17th-Century Morden

St Lawrence Church, c.1800

During the early 17th century both of Merton Priory’s former Morden estates also came into Garth ownership, though Spittle Farm was sold again in 1639, on the death of Richard Garth II.

Richard Garth II restored the Rectorial tithes and appointed William Booth as Rector in 1634.

The refurbishing of the church (see Bulletin 119) in its present form was started at this time. Most of the glass in the east window (see Bulletin 178) dates from this time, but the panels containing the Creed and Lord’s Prayer were part of the 1719 bequest of Elizabeth Gardiner, a daughter of George Garth, together with the pulpit and communion table. She was also responsible for the founding of the school in what is now The Old School House adjoining the Parish Hall. Elizabeth Gardiner’s monument on the south wall, and that to John Roland, died 1702, were probably from the workshop of Richard Crutcher (see Bulletins 201, 203), the sculptor/mason, who was of a Morden family.

A contemporary of Richard Crutcher’s father in Morden was William Arthurburie (see Bulletin 199), a member of a small, seldom heard-of religious sect known as ‘Brownists’.

William Booth married Richard Garth’s daughter, Ellen, in September 1635. Ellen’s first husband, Thomas Hicks, had died 15 months before. Thomas and Ellen had leased the farm later known as Lower Morden Farm.

By the mid-17th century the Garths had bought virtually all the freeholds and copyholds in Lower Morden, enabling them to complete the enclosure of the open fields and to reorganise the farms there. This was also the period when encroachments began to be made on Morden Common (see Bulletin 130). In 1661 John Dollett was ordered by the manorial court to ‘lay out’ his illegal encroachment but by 1664 he received licence to have a cottage there at 4d a year rent, and this property can be traced through later records into the 19th century, as can another first licensed in 1732 to Thomas Budd and Roger Steward.

Twelve Morden inhabitants contributed almost £19 towards a “Free and Voluntary Present” to King Charles II in 1661-2, following his return from exile.

The Hearth Tax returns for 1664 list 40 Morden properties, of which 31 paid the tax.
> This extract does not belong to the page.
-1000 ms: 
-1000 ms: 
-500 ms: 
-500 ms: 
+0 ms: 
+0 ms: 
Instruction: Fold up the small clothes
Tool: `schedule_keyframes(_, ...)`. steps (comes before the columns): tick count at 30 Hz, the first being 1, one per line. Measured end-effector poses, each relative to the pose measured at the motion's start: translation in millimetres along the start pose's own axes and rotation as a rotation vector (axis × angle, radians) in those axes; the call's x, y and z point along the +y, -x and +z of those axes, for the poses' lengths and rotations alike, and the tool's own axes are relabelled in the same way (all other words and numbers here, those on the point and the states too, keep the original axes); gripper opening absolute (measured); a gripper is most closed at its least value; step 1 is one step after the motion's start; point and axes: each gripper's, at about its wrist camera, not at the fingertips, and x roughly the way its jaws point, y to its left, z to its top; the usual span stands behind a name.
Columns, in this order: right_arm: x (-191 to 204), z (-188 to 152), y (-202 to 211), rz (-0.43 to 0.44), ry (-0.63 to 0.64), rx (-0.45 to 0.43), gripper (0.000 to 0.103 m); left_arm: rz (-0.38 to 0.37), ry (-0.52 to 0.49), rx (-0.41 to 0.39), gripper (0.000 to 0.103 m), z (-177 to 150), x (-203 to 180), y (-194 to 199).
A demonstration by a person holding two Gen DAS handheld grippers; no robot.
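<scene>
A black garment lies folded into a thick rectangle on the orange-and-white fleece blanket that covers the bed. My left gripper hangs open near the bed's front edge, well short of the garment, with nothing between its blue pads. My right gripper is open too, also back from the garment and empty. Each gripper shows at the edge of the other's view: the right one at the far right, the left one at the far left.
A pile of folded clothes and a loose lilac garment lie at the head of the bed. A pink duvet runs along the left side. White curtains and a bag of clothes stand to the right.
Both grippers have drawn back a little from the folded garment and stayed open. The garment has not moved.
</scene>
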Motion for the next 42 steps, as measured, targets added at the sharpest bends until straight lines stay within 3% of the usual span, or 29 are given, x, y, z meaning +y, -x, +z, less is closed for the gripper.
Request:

One property had 19 hearths, three had 15, one had 11, one 10, one 6, two 5, three 4, five 3, seven 2 and sixteen only 1. Eleven of the householders were widows.
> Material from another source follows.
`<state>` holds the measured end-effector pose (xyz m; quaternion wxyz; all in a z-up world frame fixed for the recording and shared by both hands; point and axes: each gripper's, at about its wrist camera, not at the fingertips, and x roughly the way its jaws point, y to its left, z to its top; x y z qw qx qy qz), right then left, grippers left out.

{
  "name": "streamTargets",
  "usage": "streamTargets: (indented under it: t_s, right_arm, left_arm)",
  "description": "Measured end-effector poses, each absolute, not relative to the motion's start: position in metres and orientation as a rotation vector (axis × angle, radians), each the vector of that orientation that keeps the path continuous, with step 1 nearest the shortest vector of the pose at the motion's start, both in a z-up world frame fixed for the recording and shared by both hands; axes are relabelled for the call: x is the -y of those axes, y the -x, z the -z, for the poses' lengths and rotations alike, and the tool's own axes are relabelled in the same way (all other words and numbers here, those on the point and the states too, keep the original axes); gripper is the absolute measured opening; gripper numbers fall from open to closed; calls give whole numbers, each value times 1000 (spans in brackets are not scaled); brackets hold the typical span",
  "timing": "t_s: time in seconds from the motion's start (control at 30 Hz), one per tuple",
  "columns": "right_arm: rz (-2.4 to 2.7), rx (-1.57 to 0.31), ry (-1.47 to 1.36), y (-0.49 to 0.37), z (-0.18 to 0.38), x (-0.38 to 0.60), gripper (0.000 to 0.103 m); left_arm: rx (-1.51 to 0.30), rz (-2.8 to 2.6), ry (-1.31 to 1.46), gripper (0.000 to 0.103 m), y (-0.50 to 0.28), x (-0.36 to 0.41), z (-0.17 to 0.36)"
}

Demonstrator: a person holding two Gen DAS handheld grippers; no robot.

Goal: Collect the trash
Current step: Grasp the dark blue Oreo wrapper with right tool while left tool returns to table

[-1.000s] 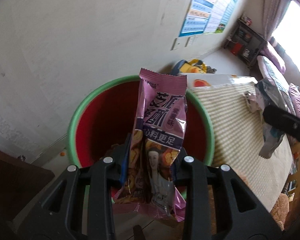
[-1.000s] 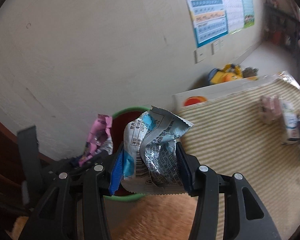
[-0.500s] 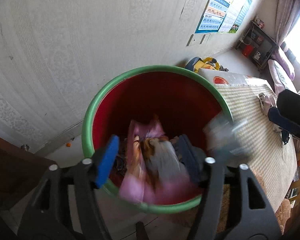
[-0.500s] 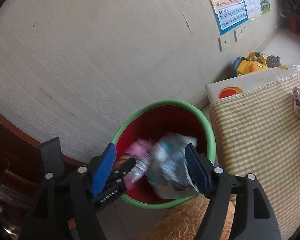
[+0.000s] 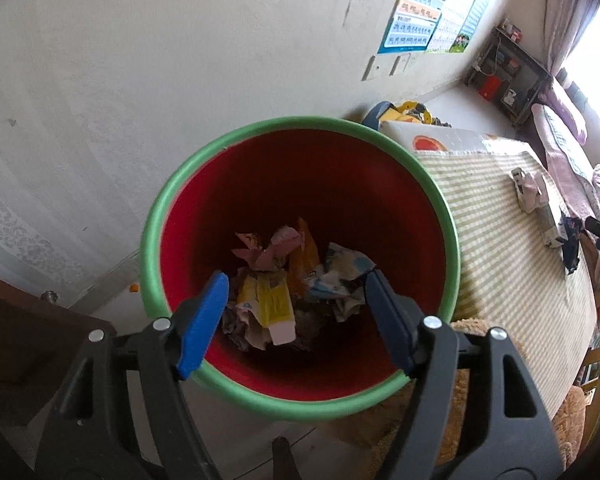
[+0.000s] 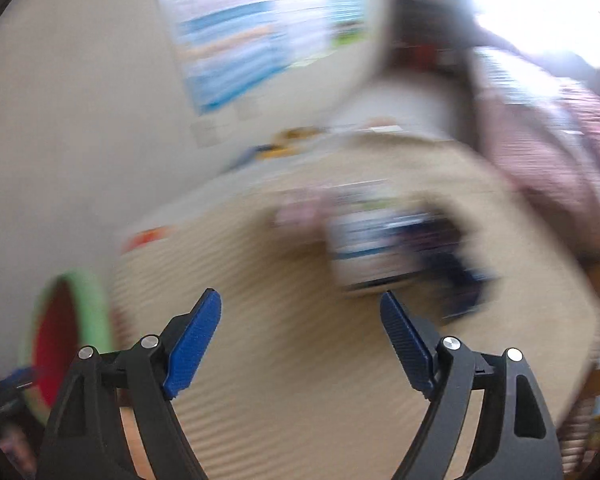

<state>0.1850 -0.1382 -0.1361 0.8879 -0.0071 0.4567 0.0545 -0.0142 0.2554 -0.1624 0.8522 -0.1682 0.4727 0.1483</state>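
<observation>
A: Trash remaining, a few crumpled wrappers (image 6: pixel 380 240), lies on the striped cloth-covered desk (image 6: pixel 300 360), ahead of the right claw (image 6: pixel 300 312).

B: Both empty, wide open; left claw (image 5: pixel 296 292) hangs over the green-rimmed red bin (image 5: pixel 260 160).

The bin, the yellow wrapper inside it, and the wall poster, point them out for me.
bin (image 5: pixel 256 130), left wrist view, far part of its green rim.
yellow wrapper (image 5: pixel 274 300), left wrist view, middle of its flat face.
wall poster (image 5: pixel 414 20), left wrist view, its blue panel.
</observation>
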Motion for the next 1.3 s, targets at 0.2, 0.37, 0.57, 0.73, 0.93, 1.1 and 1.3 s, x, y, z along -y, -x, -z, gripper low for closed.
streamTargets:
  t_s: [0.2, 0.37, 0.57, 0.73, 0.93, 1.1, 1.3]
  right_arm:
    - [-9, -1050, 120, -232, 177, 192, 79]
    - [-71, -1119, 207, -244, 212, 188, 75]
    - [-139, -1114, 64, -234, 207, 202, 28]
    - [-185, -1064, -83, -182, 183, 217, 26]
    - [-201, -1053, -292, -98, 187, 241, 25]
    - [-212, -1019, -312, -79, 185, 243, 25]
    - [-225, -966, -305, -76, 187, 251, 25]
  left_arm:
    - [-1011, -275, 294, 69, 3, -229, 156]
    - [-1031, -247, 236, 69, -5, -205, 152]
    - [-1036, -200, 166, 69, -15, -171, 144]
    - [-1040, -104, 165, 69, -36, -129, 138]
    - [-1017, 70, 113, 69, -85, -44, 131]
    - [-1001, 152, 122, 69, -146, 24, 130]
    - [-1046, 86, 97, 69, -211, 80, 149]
It is difficult to identify specific properties in the Hearth Tax returns, but the one with 3 hearths occupied by ‘Widdow Downes’ was undoubtedly the inn later known as the George (see Bulletin 196). At the Surrey Quarter Sessions in 1661 Ann Downes of Mordon was licensed ‘to keepe a Common Alehouse or victlinge howse in the howse there shee now dwelleth’, and Thomas Downe of Morden, ‘taylor’, had been the occupant when the property was sold in 1658. There had been an alehouse on the site from at least the 1460s, though it took the name the George in 1699, when inherited by George Quarrington, having previously been known as the Halfe Moone. The 1839 edition of Pigot & Co. Royal National and Commercial Directory & Topography calls the inn the George & Dragon, but Robson’s Commercial Directory of London & the Six Home Counties for the previous year still calls it the George.